→ Data provided:
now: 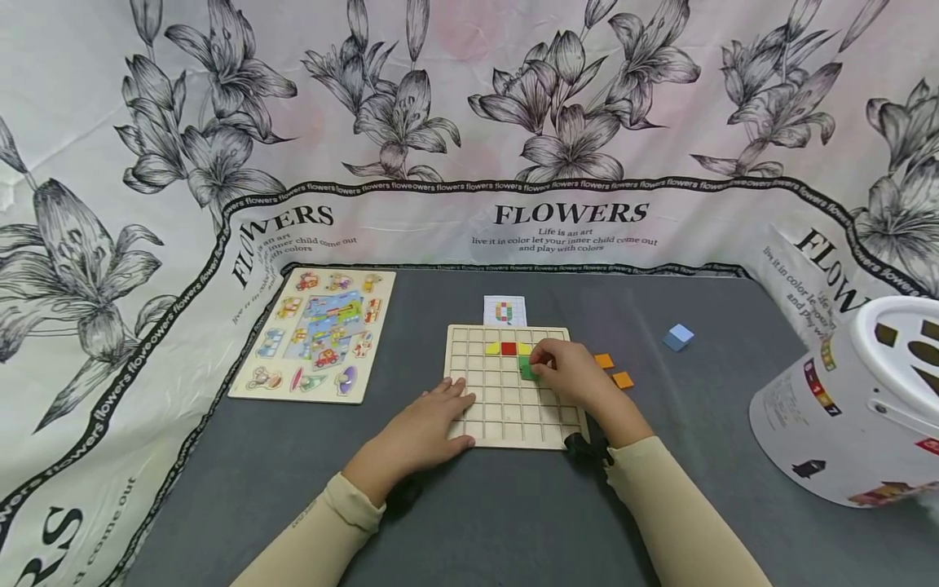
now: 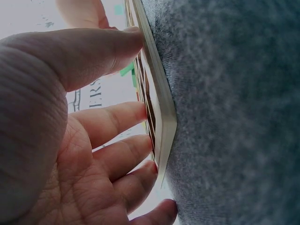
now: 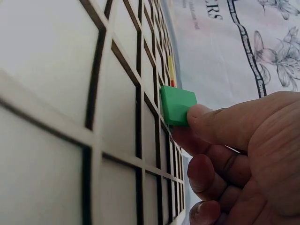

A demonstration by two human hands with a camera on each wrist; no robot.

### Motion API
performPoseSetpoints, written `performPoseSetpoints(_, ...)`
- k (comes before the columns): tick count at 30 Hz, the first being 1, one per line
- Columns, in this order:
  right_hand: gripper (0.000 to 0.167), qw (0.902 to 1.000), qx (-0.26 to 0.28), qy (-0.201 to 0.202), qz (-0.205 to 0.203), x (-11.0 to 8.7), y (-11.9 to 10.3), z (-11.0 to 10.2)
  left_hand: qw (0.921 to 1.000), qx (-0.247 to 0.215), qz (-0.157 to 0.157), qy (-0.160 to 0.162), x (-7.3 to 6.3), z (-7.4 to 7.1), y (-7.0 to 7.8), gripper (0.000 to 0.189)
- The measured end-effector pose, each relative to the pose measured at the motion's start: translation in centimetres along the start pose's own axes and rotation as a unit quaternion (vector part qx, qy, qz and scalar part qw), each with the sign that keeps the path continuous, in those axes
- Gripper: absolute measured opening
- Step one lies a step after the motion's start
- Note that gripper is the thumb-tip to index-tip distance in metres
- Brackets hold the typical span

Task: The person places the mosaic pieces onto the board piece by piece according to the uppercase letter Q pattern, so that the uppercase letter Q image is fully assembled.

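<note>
Grey cloth (image 1: 455, 522) covers the tabletop, backed by a white sheet printed with flowers (image 1: 572, 151). With twelve o'clock pointing away from the person, a square grid board (image 1: 546, 413) lies flat ahead, a small card (image 1: 504, 311) with a coloured figure just beyond its twelve o'clock edge.

Thumb and finger of the right hand (image 1: 572, 371) pinch a green tile (image 3: 174, 102) over the grid; the other fingers curl in toward the palm. From that hand's middle the tile lies at nine o'clock, so the right hand is plainly the nearer one. From the left hand (image 1: 425, 428), which grasps nothing and rests its extended fingers along the board's nine o'clock edge, it lies at two.

What counts most is the tile's place against the row near the far edge: two yellow pieces (image 1: 492, 349) with a red tile (image 1: 509, 349) between them. The right-hand yellow piece sits at about twelve o'clock from the green tile. Square-faced, the tile offers no long axis; it looks tilted to the board, and whether its lower edge touches a cell cannot be told. Two orange tiles (image 1: 622, 380) lie off the board, around three o'clock from the right hand.
</note>
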State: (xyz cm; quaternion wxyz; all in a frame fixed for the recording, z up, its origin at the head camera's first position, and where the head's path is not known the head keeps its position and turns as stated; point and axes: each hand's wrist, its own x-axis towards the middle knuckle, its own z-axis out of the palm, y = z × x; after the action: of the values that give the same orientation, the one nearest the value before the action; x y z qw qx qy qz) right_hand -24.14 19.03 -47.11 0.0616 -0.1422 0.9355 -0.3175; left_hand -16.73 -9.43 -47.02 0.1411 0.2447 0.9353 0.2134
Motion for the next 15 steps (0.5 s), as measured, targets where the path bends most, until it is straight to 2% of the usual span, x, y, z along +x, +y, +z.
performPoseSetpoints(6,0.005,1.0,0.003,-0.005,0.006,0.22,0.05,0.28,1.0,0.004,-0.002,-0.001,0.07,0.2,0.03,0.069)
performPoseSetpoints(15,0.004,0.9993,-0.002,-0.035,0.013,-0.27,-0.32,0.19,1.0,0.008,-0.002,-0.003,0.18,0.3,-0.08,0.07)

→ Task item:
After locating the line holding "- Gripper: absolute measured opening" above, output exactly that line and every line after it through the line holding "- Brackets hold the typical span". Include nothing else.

→ Written solution:
- Gripper: absolute measured opening
- Step one lies a step after the motion's start
- Note that gripper is the thumb-tip to index-tip distance in metres
- Brackets hold the typical span

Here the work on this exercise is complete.